Budget $20 billion boost as calls grow for tax reform

Surging tax receipts from workers and companies are repairing the nation’s finances, with the federal budget deficit already $20.5 billion smaller than expected, giving Treasurer Jim Chalmers important fiscal breathing space ahead of the May budget.

As the government considers changes to the tax system on gas producers and tax experts warn the country will struggle to pay for key services without major tax reform, new figures revealed a growing financial dividend from inflation, high commodity prices and this year’s lift in wages growth.

Finance Minister Katy Gallagher with Treasurer Jim Chalmers at the 2022-23 budget press conference. Strong revenues and lower spending means the budget deficit is .5 billion lower than expected.

James Brickwood

To the end of February, the budget deficit for the 2022-23 financial year was $12.9 billion. When Chalmers released the budget in October, it was expected to show a deficit of $33.4 billion over the same period.

For the entire year, the deficit was forecast to be $36.9 billion, before deteriorating to $44 billion in 2023-24.

The improvement is driven by stronger revenues and lower spending. Personal income tax collections are running $4.7 billion ahead of expectations, while company tax is $6.3 billion better than forecast.

Wages growth has picked up to its fastest pace in a decade while the resources sector continues to enjoy high prices for key exports including iron ore.

Spending on transport and communication projects and in the agriculture and fishing sectors is running behind forecasts. In most cases, transport projects require agreement with the states before they are finally funded.

Finance Minister Katy Gallagher said the near-term improvement in the budget was a deliberate result of government policy which included banking revenue upgrades.

But she cautioned the budget faced long-term challenges.

“We know the near-term boost to revenue from elevated commodity prices won’t make up for the longer-term challenges, including the big five spending pressures – funding the NDIS, aged care, health, defence and servicing the one trillion dollars of Liberal Party debt,” she said.

The government is looking at possible changes to oil and gas taxes ahead of the budget.

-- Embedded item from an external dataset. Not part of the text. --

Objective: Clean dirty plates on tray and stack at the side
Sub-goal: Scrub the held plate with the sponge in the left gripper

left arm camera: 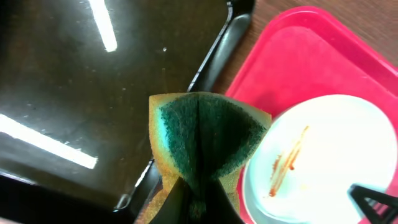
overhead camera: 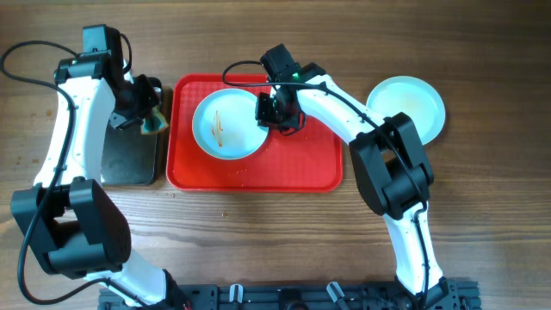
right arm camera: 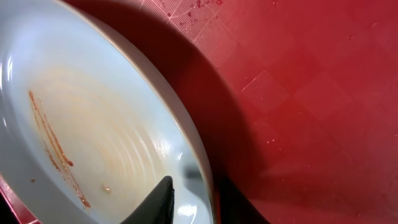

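Observation:
A plate [overhead camera: 222, 129] with orange-brown sauce streaks lies on the red tray [overhead camera: 297, 164]. My right gripper [overhead camera: 277, 110] is shut on its right rim. In the right wrist view one finger is inside the plate [right arm camera: 93, 112] and the other outside the rim, gripper [right arm camera: 196, 194]; the shadow under the rim suggests that edge is raised off the tray [right arm camera: 311, 93]. My left gripper [overhead camera: 148, 110] is shut on a folded green and yellow sponge [left arm camera: 202, 134], left of the tray. Pale blue-rimmed plates [overhead camera: 406, 105] sit on the table to the right; I cannot tell how many.
A smaller black tray [overhead camera: 129, 151] stands left of the red tray, under the sponge. In the left wrist view the black tray [left arm camera: 81, 81] fills the left, with the red tray [left arm camera: 292, 50] and streaked plate [left arm camera: 329, 155] on the right. The table is wooden.

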Robot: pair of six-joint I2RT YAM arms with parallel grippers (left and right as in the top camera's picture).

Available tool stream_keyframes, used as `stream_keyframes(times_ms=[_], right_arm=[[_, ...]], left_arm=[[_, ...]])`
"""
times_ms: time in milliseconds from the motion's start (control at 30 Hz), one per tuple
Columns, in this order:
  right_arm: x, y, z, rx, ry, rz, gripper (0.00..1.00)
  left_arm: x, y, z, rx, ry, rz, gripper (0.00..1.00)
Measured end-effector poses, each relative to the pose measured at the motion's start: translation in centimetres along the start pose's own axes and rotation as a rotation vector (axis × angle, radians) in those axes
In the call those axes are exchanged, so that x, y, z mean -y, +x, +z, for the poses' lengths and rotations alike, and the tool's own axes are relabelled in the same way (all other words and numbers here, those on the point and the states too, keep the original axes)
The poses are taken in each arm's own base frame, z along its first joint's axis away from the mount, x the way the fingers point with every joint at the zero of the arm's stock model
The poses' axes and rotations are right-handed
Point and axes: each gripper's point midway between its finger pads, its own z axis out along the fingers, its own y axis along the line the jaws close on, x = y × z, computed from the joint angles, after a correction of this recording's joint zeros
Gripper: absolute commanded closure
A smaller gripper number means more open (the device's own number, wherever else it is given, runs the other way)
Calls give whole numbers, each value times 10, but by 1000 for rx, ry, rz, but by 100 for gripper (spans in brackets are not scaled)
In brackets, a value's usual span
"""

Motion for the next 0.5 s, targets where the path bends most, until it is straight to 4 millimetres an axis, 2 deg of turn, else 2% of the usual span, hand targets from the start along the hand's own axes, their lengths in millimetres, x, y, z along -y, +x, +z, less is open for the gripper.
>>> stream_keyframes(times_ms=[67,200,333,500], right_arm=[[1,1,0,-1,3,6,96],[2,1,1,-4,5,8,96],[2,1,1,-4,5,8,96],[2,2,1,-4,5,8,96]], left_arm=[[5,-2,0,9,17,5,96],[21,-5,0,35,48,36,96],[48,-3,6,56,79,97,96],[84,-2,24,86,117,185,96]])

Those long-term challenges include petroleum resource rent (PRRT) collections from the oil and gas sector. To the end of February, this tax was running almost $100 million behind forecasts at less than $2 billion.

Treasury restarted an examination of the PRRT system last year due to ongoing concerns that gas and oil companies are minimising payable tax.

Chalmers is likely to get the Treasury’s review of the current system in coming weeks, and potential revenue-raising reforms are to be included in the May 9 budget.

Australian Petroleum Production and Exploration Association chief executive Samantha McCulloch said the offshore gas industry was currently making a significant economic contribution, without any reforms to garner more tax revenue.

Allegra Spender’s tax roundtable is expected to produce a green and white paper on tax reform by year’s end.

Rhett Wyman

“Australia’s oil and gas industry is already delivering increasing returns to governments as part of a broad economic contribution that provides billions of dollars to build hospitals and roads, employs 80,000 workers and enables almost $500 billion of economic activity annually,” she said.

Changes to the PRRT would be minor compared to the tax reform sought by experts at a roundtable held by teal independent Allegra Spender on Friday.

Experts including former Treasury secretary Ken Henry, former Grattan Institute executive director John Daley and the director of ANU’s Tax and Transfer Policy Institute, Bob Breunig.

Representatives from Chalmers’ office and that of shadow treasurer Angus Taylor attended, along with fellow independents Kylea Tink, Sophie Scamps, David Pocock and Dai Le.

Henry said long-term budget issues identified in the early 2000s had actually got worse because of the failure of governments and policymakers to consider serious changes to the tax system.

“I don’t think it’s too late. To avert the crisis, we need to do things very, very differently,” he said.

Michelle de Niese from the Corporate Tax Association noted that since 2015 there had been 35 amendments to corporate tax laws. Of those, 91 per cent had been changes around integrity issues, 6 per cent were COVID-era temporary changes and 3 per cent related reforms by the current government to fringe benefits tax on electric vehicles.

Spender, who plans to release a green and white paper on tax reform this year, said there was a consensus among those at Friday’s discussion for substantial changes.

“We have to improve the operation of the tax system to make it sustainable, to help drive innovation, to improve intergenerational equality,” she said.